Lao people live surrounded by Chinese stores and Chinese road signs in Boten
Chinese investment in neighbouring Laos has locals worried that the rubber plantations and casinos it is setting up are damaging their way of life.
Place your bets!
The croupier pings the bell to bring to an end the flurry of Chinese banknotes being flung onto the baccarat table.
The Lao government has been leasing land to China for 60 years
Everyone is backing one man in particular who has been on a winning streak.
The croupier deals two cards and then reveals what the man has to beat - the nine of clubs.
All attention turns back to the man, who turns over the other card and then slams it down onto the felt with a flourish.
Jack of hearts.
Everybody cheers - he has won and so they have, too.
This casino is one of several in the town of Boten, where guests are greeted with a deferential "ni hao", "hello" in Mandarin Chinese.
What is remarkable is that this casino is not in China, where gambling is strictly forbidden, but across the border in neighbouring Laos.
Investors have leased the whole town and its surroundings from the Lao government for 60 years.
Rapid expansion
In Boten, the road signs are all in Chinese, staff in the hotels speak Mandarin, and the town's main strip is a line of food stalls selling dumplings and fried duck, outside which young Chinese prostitutes parade up and down until all hours of the night.
I meet Robert, a security guard who works in the casino, having a crafty cigarette break outside.
"This used to be just a rubbish Lao village," Robert tells me.
We should spend money on rice but instead we spend it on phonecards and alcohol
Borsai - Lao villager
"They gave each of the villagers around $800 (£488) and told them to get out of here.
"Since then it's basically a Chinese town."
And Chinese investments in Northern Laos go a lot further than Boten's casinos.
Several Chinese rubber companies have begun to build offices in nearby Luang Namtha.
Just over the border, China's Yunnan province is a booming centre of the global rubber processing industry, producing rubber for everything from car tyres to condoms.
But with no room left to plant more trees there, Chinese companies are having to look further afield.
The Lao government believes it has spotted an opportunity.
Gambling that Chinese rubber money could open a fast track to development in the region, it has offered generous incentives in the form of tax breaks and land concessions.
Ban Chagnee is a Lao village in one of those concessions.
Lao villagers are concerned by the influx of Chinese companies
I arrive in the village in the middle of a particularly torrential downpour, and a thin young man with a long, drawn face called Borsai invites me in to shelter from the rain.
While his chickens cluck loudly in the backyard, Borsai squats on the floor and pours us both a glass of whisky.
"Four years ago," he says, sliding the glass towards me, "the military came and told us the government had sold our land.
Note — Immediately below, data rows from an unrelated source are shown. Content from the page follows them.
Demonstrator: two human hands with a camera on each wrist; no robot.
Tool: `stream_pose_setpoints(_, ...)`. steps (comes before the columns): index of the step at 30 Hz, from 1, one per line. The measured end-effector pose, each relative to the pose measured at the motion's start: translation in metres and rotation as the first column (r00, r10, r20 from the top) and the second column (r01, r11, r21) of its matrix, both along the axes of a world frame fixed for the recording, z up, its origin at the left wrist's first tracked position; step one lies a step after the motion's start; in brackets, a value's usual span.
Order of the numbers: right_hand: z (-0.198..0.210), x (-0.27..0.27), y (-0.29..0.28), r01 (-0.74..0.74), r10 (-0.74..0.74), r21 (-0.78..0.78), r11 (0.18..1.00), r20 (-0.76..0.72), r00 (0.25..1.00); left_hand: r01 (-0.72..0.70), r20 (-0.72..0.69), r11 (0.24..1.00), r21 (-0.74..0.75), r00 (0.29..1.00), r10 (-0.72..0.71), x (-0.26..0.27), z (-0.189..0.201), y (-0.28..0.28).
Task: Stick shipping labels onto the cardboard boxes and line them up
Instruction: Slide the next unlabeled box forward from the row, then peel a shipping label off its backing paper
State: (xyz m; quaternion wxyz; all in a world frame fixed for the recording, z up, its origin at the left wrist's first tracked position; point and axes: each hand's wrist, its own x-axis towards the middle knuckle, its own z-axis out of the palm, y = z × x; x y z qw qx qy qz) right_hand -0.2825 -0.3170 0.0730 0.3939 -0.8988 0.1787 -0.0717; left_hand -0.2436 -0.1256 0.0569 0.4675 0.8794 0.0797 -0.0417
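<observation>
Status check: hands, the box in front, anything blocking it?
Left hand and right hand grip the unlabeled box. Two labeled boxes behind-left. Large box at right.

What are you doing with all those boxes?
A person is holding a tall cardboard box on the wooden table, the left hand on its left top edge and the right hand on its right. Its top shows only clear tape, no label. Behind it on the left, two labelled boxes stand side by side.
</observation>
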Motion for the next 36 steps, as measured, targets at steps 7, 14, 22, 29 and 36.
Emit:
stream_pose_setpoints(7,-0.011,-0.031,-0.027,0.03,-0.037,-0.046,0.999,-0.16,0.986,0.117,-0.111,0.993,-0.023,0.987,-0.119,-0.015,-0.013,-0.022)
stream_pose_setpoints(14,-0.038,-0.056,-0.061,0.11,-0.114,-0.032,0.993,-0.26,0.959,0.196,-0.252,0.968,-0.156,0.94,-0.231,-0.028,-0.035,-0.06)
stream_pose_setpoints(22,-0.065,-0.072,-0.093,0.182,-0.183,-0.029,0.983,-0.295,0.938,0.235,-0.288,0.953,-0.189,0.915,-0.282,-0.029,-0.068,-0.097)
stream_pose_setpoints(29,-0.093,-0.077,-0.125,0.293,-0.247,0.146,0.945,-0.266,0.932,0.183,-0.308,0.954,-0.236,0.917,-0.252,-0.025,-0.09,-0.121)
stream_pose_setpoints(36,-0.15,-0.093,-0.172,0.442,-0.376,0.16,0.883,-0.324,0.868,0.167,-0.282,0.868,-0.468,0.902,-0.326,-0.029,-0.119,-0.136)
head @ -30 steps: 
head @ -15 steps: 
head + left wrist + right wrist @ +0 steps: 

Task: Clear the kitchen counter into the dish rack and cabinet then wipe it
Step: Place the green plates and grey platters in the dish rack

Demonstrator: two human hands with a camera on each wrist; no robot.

Anyone who tried to grow rice there again would be arrested."
The army offered poor compensation.
"They paid me 15 pence for every day's work I had done," he says.
"Nothing for the rice, let alone for the land."
The Lao government argues that the strategy of trading villagers' land in exchange for jobs is necessary to benefit the country as a whole.
But Borsai says only the politicians and the generals profit through backhanders and corruption.
"We prefer the old way of life," says Borsai.
"Yes, we can make money if we work for the Chinese, but our expenses are higher.
"We should spend money on rice but instead we spend it on phonecards and alcohol."
Heaven help him when the casinos and prostitutes arrive.
'Worrying' trend
It is not only Chinese companies that can grow rubber in Laos.
Fifty miles (80.4km) down the road, Han Yuang boldly tells me that he was in fact the first man in Laos to plant rubber 14 years ago.
Han is now in his 60s. He learned the skills needed to grow rubber during the time he was exiled in China after the Vietnam war.
Now back in Laos, he and his sons farm 50 acres of rubber that will produce a very good income this year.
He shared his knowledge freely so that now every family in the village is benefiting from rubber.
"We're not rich here," says Han as he smiles with his two remaining teeth.
"Let's just say we have enough."
But Han is not happy with everything that he sees.
"I worry about all the Chinese companies coming into Laos," he says.
"How will they find enough people to work all those trees?"
A rubber plantation requires three or four people per acre to maintain it once in full production.
Add up all the land ceded to Chinese companies already, and that means over a million people are going to be needed.
"Are they planning to bring a million Chinese here to Laos?" asks Han.